MORTGAGE PROTECTION · MYLIFE.IE EDITORIAL · JULY 2026
The set-and-forget habit in Irish mortgage protection
Why you haven't looked at your policy since the day you bought your home.
By Donal Milmo-Penny QFA FLIA · Research Lead, mylife.ie · Reviewed for accuracy: July 2026
The 40-word answer
Most Irish mortgage protection is bought once, at drawdown, and never looked at again. Central Bank research suggests as many as 170,000 homeowner households may be overpaying, or holding cover that's never been benchmarked — not through any fault of their own, simply because nobody ever asked them to look again.
A policy bought once, and left alone
Ask most homeowners when they last looked at their mortgage protection and the honest answer is the same: the week the mortgage completed, and not since. That's not carelessness. It's simply how the product enters your life. Cover was arranged in the middle of one of the busiest transactions most people go through, ticked off alongside solicitors, surveys and drawdown conditions, then handed over to the lender by assignment. Once the keys were in your hand, the policy went quiet.
It's worth being precise about the scale of that quiet. There are 698,335 principal-dwelling-house mortgage accounts in Ireland. Building conservatively from that base — allowing for the share that actually carry mortgage protection, and for how many of those have gone years without a review — a reasonable estimate is that somewhere between 245,000 and 421,000 Irish mortgage accounts would benefit from a structured review, and that 60,000 to 170,000 households, a central estimate of roughly 110,000, may currently be overpaying or holding cover that has simply never been checked against what's available now.
None of that means those policies are wrong. It means most of them have never been asked the question.
Four things working against you noticing
Mortgage protection has a particular set of features that make it unusually easy to forget, and they compound each other:
- It's arranged at the point of least attention. Cover goes in under a drawdown deadline, not in a calm moment set aside for comparing options.
- It changes without telling you. Most cover is decreasing-term, so the sum insured falls every year by design. Nothing prompts you to notice, because nothing is meant to.
- Reviewing it can feel riskier than leaving it. Any change may involve new health questions, which makes "review" feel closer to "risk" than "housekeeping."
- It runs on autopilot. A direct debit leaves your account for the better part of thirty years without ever asking to be looked at again.
Plain English
Nothing about a mortgage protection policy ever taps you on the shoulder. It starts, it's assigned to the lender, and it runs quietly in the background for the life of the mortgage unless you decide to look.
The evidence isn't guesswork
The pattern has been measured closely in the closely related world of mortgage rates, where the Central Bank has tracked this kind of inertia directly. In one study, borrowers offered a cost-free refinancing that would have saved them money were tracked over time — only a third took it up. The two-thirds who didn't gave up an average of €5,400 over the remaining term of their loan, and the same study put total foregone savings across the sample at €166 million. A separate Central Bank review of the wider mortgage market found that 62% of eligible switchers could have saved more than €1,000 in the first year by moving provider; only 2.9% actually switched in the period studied.
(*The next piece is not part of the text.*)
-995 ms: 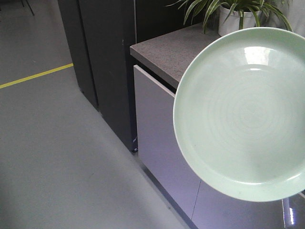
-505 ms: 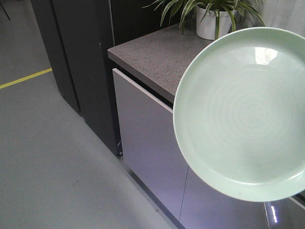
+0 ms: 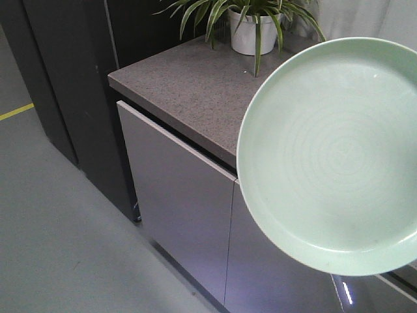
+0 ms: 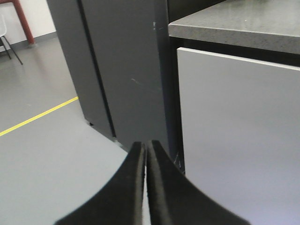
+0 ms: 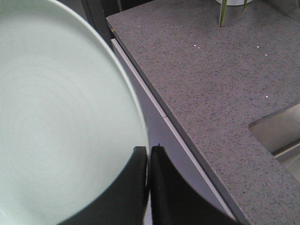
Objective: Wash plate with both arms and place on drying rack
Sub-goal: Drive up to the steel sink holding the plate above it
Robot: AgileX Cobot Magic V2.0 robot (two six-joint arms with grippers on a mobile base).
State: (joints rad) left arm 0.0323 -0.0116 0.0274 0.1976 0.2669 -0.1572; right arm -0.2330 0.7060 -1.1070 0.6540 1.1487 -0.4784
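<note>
The pale mint-green plate [image 3: 332, 156] fills the right of the front view, held up on edge in the air in front of the cabinet. In the right wrist view the plate [image 5: 56, 117] fills the left, and my right gripper [image 5: 148, 154] is shut on its rim. My left gripper [image 4: 146, 149] is shut and empty, held low above the floor beside the cabinet door. The arms themselves and the drying rack are out of view.
A grey speckled countertop [image 3: 189, 91] tops a cabinet with pale doors [image 3: 176, 208]. A potted plant [image 3: 251, 26] stands at its back. A steel sink corner [image 5: 281, 131] shows at the right. A dark tall cabinet [image 4: 122, 70] stands to the left, over a grey floor with a yellow line [image 4: 37, 116].
The view has swung right: counter, cabinet and plant have slid left in the front view. The plate keeps the same place in the view.
</note>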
The explanation researchers give is unglamorous: procrastination, a preference for today over tomorrow, and plain inattention. None of that is specific to mortgage rates. If it holds for a cost most households watch closely, it's harder to believe it doesn't also hold for a smaller premium sitting quietly beside it.
Why it's worth minding, even at modest amounts
The amounts involved don't need to be dramatic to matter. The Competition and Consumer Protection Commission notes that even a €5 monthly difference in mortgage protection pricing can amount to more than €2,000 over a 35-year term — a figure that only looks small until it's multiplied by the length of a mortgage.
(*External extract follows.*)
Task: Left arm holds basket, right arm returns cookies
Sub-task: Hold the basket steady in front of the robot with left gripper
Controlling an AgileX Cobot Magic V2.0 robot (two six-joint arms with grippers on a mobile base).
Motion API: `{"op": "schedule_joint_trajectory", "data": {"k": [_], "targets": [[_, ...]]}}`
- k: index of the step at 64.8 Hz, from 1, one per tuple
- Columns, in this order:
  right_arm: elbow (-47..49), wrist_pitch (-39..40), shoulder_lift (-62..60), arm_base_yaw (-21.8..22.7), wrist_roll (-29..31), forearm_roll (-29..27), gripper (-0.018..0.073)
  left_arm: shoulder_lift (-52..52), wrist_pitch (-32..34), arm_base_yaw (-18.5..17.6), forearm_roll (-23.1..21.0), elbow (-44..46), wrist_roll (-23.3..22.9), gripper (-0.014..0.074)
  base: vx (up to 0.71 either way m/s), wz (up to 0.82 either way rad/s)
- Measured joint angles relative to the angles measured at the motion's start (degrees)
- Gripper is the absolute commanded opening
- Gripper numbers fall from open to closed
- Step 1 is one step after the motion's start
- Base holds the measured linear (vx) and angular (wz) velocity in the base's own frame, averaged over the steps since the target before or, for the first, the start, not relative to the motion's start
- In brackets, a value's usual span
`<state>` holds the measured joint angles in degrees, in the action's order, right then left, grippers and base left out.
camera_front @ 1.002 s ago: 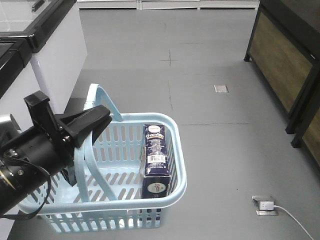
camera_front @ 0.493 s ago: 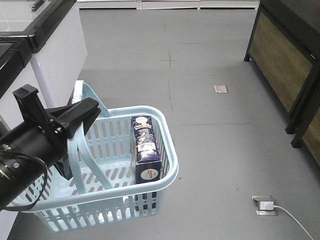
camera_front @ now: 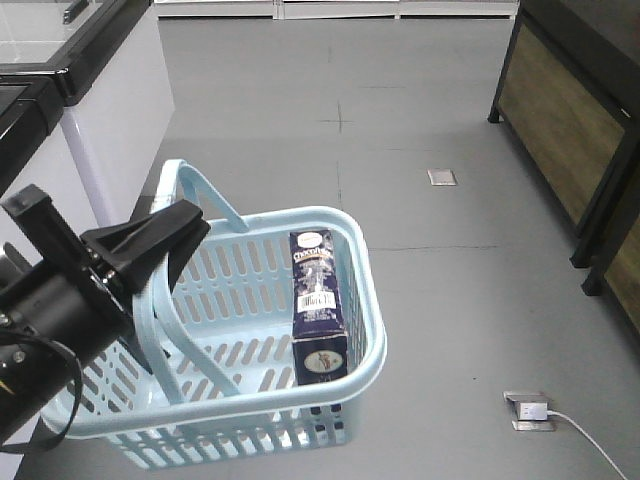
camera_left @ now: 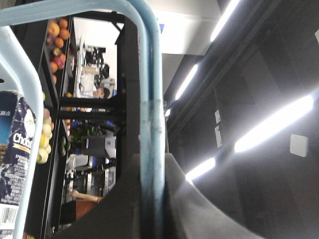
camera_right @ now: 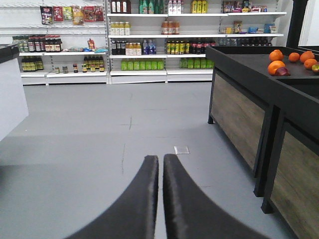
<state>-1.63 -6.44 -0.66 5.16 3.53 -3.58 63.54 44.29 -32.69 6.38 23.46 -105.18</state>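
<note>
In the front view the light blue basket (camera_front: 376, 330) hangs above the grey floor. My left gripper (camera_front: 185, 232) is shut on one of its hoop handles (camera_front: 150, 310). The left wrist view shows that handle (camera_left: 150, 114) clamped between the black jaws of the gripper (camera_left: 152, 199). The cookies (camera_front: 318, 300), a tall navy box with a white barcode patch, stand upright inside the basket near its right wall; their edge (camera_left: 15, 164) shows at the far left of the left wrist view. In the right wrist view my right gripper (camera_right: 161, 160) is shut on nothing and points along the aisle floor.
A white counter (camera_front: 110, 110) stands close on the left. A dark wooden display stand (camera_front: 570, 120) lines the right, with oranges (camera_right: 279, 64) on top. A floor socket plate (camera_front: 442, 177) and a plugged cable (camera_front: 530, 410) lie on the floor. Bottle shelves (camera_right: 149, 47) close the aisle's end.
The basket has swung to the right and a little lower since half a second ago, carrying the cookie box with it. The left gripper stays on the handle.
</note>
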Motion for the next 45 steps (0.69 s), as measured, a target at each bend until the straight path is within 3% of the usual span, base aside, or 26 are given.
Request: {"op": "schedule_joint_trajectory", "data": {"k": [45], "targets": [[0.0, 0.0, 0.0, 0.0, 0.0, 0.0, -0.0006, 0.0, 5.38, 0.0, 2.0, -1.61, -0.72, -0.0003, 0.0, 0.0]]}}
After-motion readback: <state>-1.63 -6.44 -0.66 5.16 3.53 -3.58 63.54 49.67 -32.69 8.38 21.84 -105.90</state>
That's the case for looking, not the case for switching. A policy you took out years ago may be exactly right for you today. The only way to know is to check once, rather than let the original decision keep making itself by default.
What actually prompts a review
Reviewing mortgage protection doesn't need to become a habit you maintain forever. It works best attached to moments already happening in your financial life:
- Your fixed rate ends, or you switch or refinance your mortgage
- You take a top-up, extend the term, or make a large overpayment
- Your family circumstances change — marriage, separation, a new child
- You stop smoking, or your health has genuinely improved
- Simply, every three to five years, so a policy doesn't go unchecked for a decade at a time
Reminders work. In a Central Bank field trial of roughly 12,000 mortgage customers, a better-designed nudge increased refinancing take-up by up to 76%, and those who acted saved an average of €1,209 in the first year alone. The hard part has never been the review itself. It's remembering that it's available.
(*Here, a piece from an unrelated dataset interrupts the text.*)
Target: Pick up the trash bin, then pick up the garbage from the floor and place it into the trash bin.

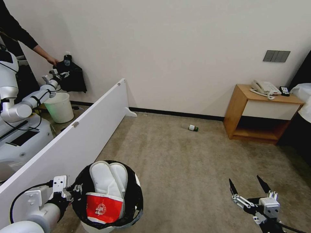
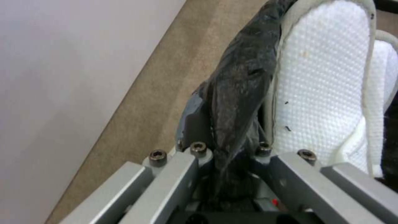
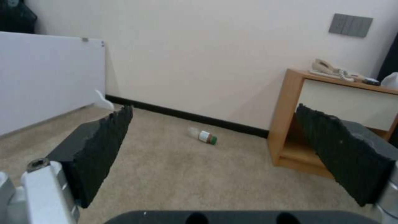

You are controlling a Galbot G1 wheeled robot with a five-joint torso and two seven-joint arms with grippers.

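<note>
Beige carpet floor [image 1: 181, 161], wooden nightstand [image 1: 259, 113], small bottle [image 1: 193, 127] near wall. Left gripper [image 1: 73, 191] clamped on trash bin [image 1: 129, 194] rim; right gripper [image 1: 251, 189] spread wide, empty.

The left arm reaches in low, its left gripper [image 1: 73, 191] clamped tight, the bag-lined rim of the trash bin [image 1: 132, 200] pinched between the metal fingers [image 2: 182, 174]. The right gripper [image 1: 249, 187] hangs out ahead of its wrist, black serrated fingers [image 3: 104, 146] spread wide with nothing between them
</note>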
Having the look, without committing to anything
A first look is undramatic and can be done from your own paperwork:
1. Pull your policy schedule and note the premium, the cover amount, the remaining term and who's insured. 2. Check it's still assigned to your current lender and that the details still match your mortgage. 3. Note anything that's changed since you took it out — your health, your family, your mortgage, whether you've stopped smoking. 4. If you want it benchmarked against what's available now, the mylife chat can run that comparison in a few minutes, or you can talk it through with one of our team.
One rule, no exceptions
Never cancel an existing mortgage protection policy until its replacement is fully underwritten, accepted, in force and — where the lender requires it — assigned. The cover you already hold can be worth more than a lower headline price, particularly if your health has moved on since you first applied. Review first. Switch only if it clearly suits you. That's the whole rule.
Frequently asked
Is it a problem that I've never reviewed my mortgage protection?
Not automatically. Most homeowners who check will find their cover is still reasonable. It's the minority — plausibly 60,000 to 170,000 households nationally, on a conservative estimate — who find a meaningful gap. A single check tells you which group you're in.
Does my premium go up the longer I hold the policy?
Generally no. Most Irish mortgage protection is set up with a guaranteed premium that doesn't rise over time. What can change is the wider market around you, which is why a periodic benchmark is worth doing even when your own price hasn't moved.
How often should I look at it?
Attach it to a mortgage or life event where you can — a rate change, a top-up, a family change — and otherwise every three to five years, simply to interrupt long-term drift.
If I find cheaper cover, should I switch straight away?
No. Compare features as well as price, and keep the old policy in force until the new one is confirmed. A cheaper quote that never actually completes isn't cheaper at all.
About the author
Research Lead at mylife.ie. More than twenty years' experience in Irish financial services, protection and client advisory work. Qualified Financial Adviser (QFA) and Fellow of the Life Insurance Association (FLIA). Former Chairman of PIBA and Director of Brokers Ireland.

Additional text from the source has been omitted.